The study by Chatwin et al. 3 demonstrates that MI‐E can increase CPF from marginal levels of 169 L·m−1 (unassisted) to the much more effective 235 L·m−1. It is because of this that such patients can survive without resorting to tracheotomy. However, the investigators achieved these flows without providing concomitant abdominal thrusts and suboptimal pressures were used. Although the investigators used pressures that were “comfortable”, this is irrelevant for efficacy during respiratory tract infections when airways actually need to be cleared. Mask pressures of 15 cmH2O are found to be almost completely ineffective and are never used clinically.

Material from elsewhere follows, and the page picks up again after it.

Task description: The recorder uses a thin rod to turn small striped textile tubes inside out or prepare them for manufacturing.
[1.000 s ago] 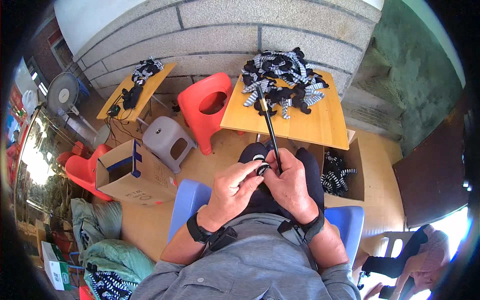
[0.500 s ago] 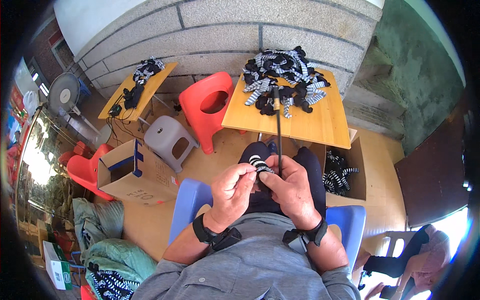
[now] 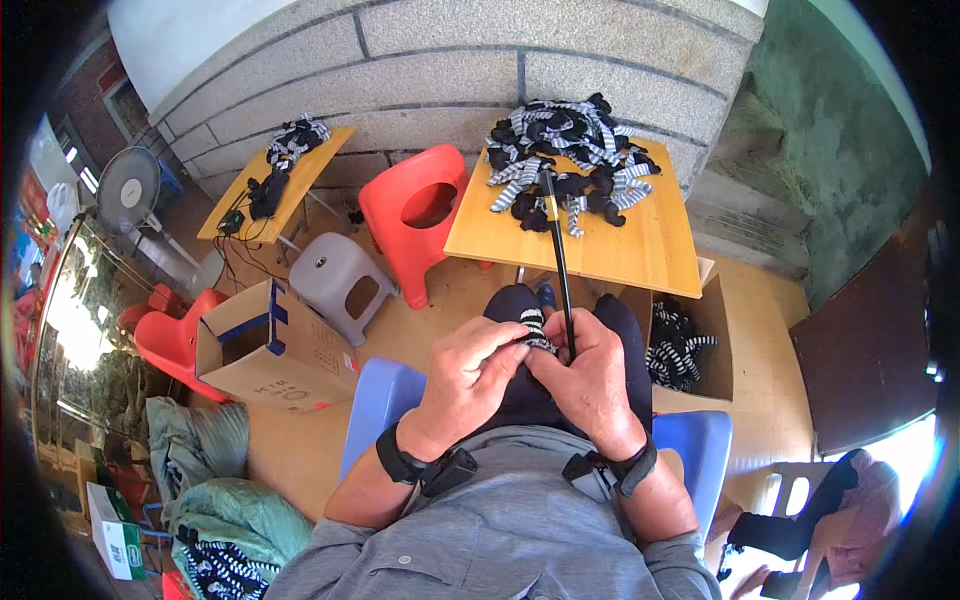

Comparing cough flows with airway secretion management by chest therapy techniques is like comparing apples and oranges. Patients with irreversible airway obstruction, such as occurs in chronic obstructive pulmonary disease or tracheal stenosis, may not be able to generate adequate CPF with or without the Cough‐AssistTM (J.H. Emerson Company, Cambridge, MA, USA) but may benefit from airway vibration. However, chest vibration techniques, no matter how effective in mobilising peripheral secretions, will not result in their expulsion without an effective cough flow. All too often this can only be achieved by manually or mechanically assisted coughing. Thus, MI‐E is not an alternative approach to facilitating secretion clearance but an often vital method for expulsing secretions from central airways for patients with weak respiratory muscles but some bulbar muscle function. While it will not be effective when bulbar muscles are completely paralysed, it is not appropriate to exclude patients with significant bulbar dysfunction. If bulbar function is intact, MI‐E is not needed because CPF can be greatly increased by abdominal thrusts following air stacking.
It has been demonstrated that mechanical insufflation/exsufflation is critical for avoiding hospitalisations, pneumonias, episodes of respiratory failure, and tracheotomy for patients with Duchenne muscular dystrophy 7, spinal muscular atrophy 8, and nonbulbar amyotrophic lateral sclerosis 9. Many neuromuscular disease patients can become continuously dependent on noninvasive ventilation for years without ever being hospitalised by using oximetry for feedback to maintain effective alveolar ventilation and using mechanical insufflation/exsufflation during intercurrent chest colds 7–9. While this approach to management is routine in several centres, clinicians who do not understand how patients can be 24‐h ventilator dependent without tubes, without ventilator‐free breathing ability, and with the need to increase cough flows to prevent respiratory failure, sometimes demand double-blinded controlled studies 15. The authors anticipate a long wait before such studies can be ethically designed. In the meantime, it may be more rational to quantitate what should already be intuitively obvious, which is that the higher the cough flow, the more effective the cough and the less likely that airway secretion accumulation will result in respiratory failure.